*ASSIGNED TASK*.
With pictures removed, the data below should be returned exactly.

□ □ □ □ □ □ □

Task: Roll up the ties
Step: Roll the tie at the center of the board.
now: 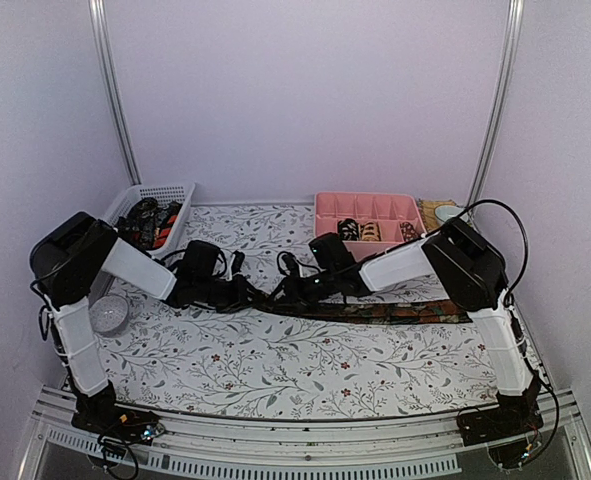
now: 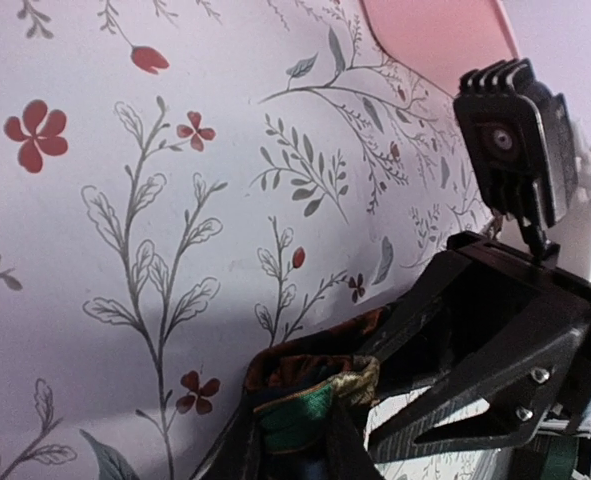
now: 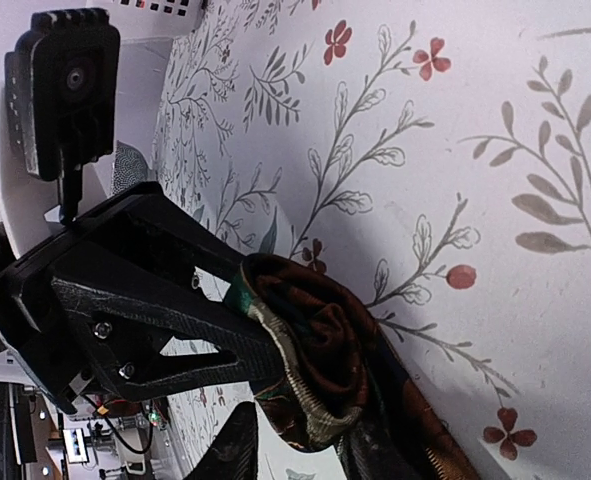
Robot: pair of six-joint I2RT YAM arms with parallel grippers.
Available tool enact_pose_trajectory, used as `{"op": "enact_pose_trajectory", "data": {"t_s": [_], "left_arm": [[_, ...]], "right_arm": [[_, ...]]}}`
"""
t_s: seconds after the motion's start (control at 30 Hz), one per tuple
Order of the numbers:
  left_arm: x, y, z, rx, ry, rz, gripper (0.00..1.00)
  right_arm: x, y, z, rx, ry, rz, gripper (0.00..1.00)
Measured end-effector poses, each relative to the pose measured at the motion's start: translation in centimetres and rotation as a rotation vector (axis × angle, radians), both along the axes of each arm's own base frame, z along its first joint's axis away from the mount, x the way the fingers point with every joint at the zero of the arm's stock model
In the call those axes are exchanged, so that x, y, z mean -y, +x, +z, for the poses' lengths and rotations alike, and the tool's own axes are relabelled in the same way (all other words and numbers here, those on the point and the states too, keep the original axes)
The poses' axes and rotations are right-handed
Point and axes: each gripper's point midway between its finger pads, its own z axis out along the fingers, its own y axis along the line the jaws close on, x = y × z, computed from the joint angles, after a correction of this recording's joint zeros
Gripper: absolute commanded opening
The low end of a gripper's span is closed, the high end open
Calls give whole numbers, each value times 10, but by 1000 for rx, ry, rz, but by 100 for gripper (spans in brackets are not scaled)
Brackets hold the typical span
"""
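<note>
A dark brown patterned tie (image 1: 400, 312) lies flat across the table from the centre toward the right. Its left end is rolled into a small coil (image 3: 365, 340), with a green lining (image 2: 300, 410) showing. My left gripper (image 2: 295, 445) is shut on that coil from the left side (image 1: 258, 293). My right gripper (image 1: 293, 288) faces it from the right. In the right wrist view its one visible finger (image 3: 233, 450) stands a little off the coil, with table showing between, and its other finger is hidden behind the fabric.
A pink compartment tray (image 1: 320, 205) at the back right holds several coiled ties (image 1: 375, 232). A white mesh basket (image 1: 170, 190) at the back left holds loose ties (image 1: 150, 225). A grey round object (image 1: 108, 315) sits by the left arm.
</note>
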Motion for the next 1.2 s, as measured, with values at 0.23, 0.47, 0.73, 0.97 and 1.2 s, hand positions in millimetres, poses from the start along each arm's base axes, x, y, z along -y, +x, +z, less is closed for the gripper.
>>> {"op": "enact_pose_trajectory", "data": {"t_s": [0.23,0.47,0.73,0.97,1.2], "left_arm": [[3,-1,4,8,168,16,13],[4,1,4,21,273,18,13],[5,1,7,51,383,17,12],[2,1,11,74,493,15,12],[-4,-1,13,89,590,19,12]], "right_arm": [[30,0,10,34,-31,-32,40],[70,7,12,69,-129,-80,48],[95,12,11,137,-216,-78,56],[115,6,10,184,-268,-71,58],[135,3,10,201,-302,-80,61]]}}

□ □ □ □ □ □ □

*COMPLETED TASK*.
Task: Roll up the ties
Step: Roll the tie at the center of the board.
now: 
now: 
now: 
Robot: pair of six-joint I2RT YAM arms with parallel grippers.
Available tool enact_pose_trajectory, used as `{"op": "enact_pose_trajectory", "data": {"t_s": [_], "left_arm": [[_, ...]], "right_arm": [[_, ...]]}}`
"""
t_s: seconds after the motion's start (control at 30 Hz), one per tuple
Order of the numbers:
  left_arm: x, y, z, rx, ry, rz, gripper (0.00..1.00)
  right_arm: x, y, z, rx, ry, rz, gripper (0.00..1.00)
Measured end-effector poses, each relative to the pose measured at the motion's start: translation in centimetres and rotation as a rotation vector (axis × angle, radians), both along the axes of each arm's own base frame, z along its first joint's axis away from the mount, x the way the fingers point with every joint at the zero of the arm's stock model
In the call those axes are exchanged, so that x, y, z mean -y, +x, +z, for the poses' lengths and rotations alike, and the tool's own axes are relabelled in the same way (all other words and numbers here, those on the point and the states too, keep the original axes)
The poses' axes and rotations are right-handed
Point and axes: each gripper's point midway between its finger pads, its own z axis out along the fingers, its own y axis along the line the jaws close on, x = y × z, computed from the joint angles, after a correction of this recording's joint zeros
Gripper: absolute commanded opening
The low end of a gripper's span is closed, the high end open
Calls give whole numbers, each value times 10, but by 1000 for rx, ry, rz, but by 100 for gripper (spans in brackets are not scaled)
Brackets hold the typical span
"""
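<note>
A dark brown patterned tie (image 1: 400, 312) lies flat across the table from the centre toward the right. Its left end is rolled into a small coil (image 3: 365, 340), with a green lining (image 2: 300, 410) showing. My left gripper (image 2: 295, 445) is shut on that coil from the left side (image 1: 258, 293). My right gripper (image 1: 293, 288) faces it from the right. In the right wrist view its one visible finger (image 3: 233, 450) stands a little off the coil, with table showing between, and its other finger is hidden behind the fabric.
A pink compartment tray (image 1: 320, 205) at the back right holds several coiled ties (image 1: 375, 232). A white mesh basket (image 1: 170, 190) at the back left holds loose ties (image 1: 150, 225). A grey round object (image 1: 108, 315) sits by the left arm.
</note>
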Motion for the next 1.2 s, as measured, with values at 0.23, 0.47, 0.73, 0.97 and 1.2 s, hand positions in millimetres, poses from the start along each arm's base axes, x, y, z along -y, +x, +z, less is closed for the gripper.
>>> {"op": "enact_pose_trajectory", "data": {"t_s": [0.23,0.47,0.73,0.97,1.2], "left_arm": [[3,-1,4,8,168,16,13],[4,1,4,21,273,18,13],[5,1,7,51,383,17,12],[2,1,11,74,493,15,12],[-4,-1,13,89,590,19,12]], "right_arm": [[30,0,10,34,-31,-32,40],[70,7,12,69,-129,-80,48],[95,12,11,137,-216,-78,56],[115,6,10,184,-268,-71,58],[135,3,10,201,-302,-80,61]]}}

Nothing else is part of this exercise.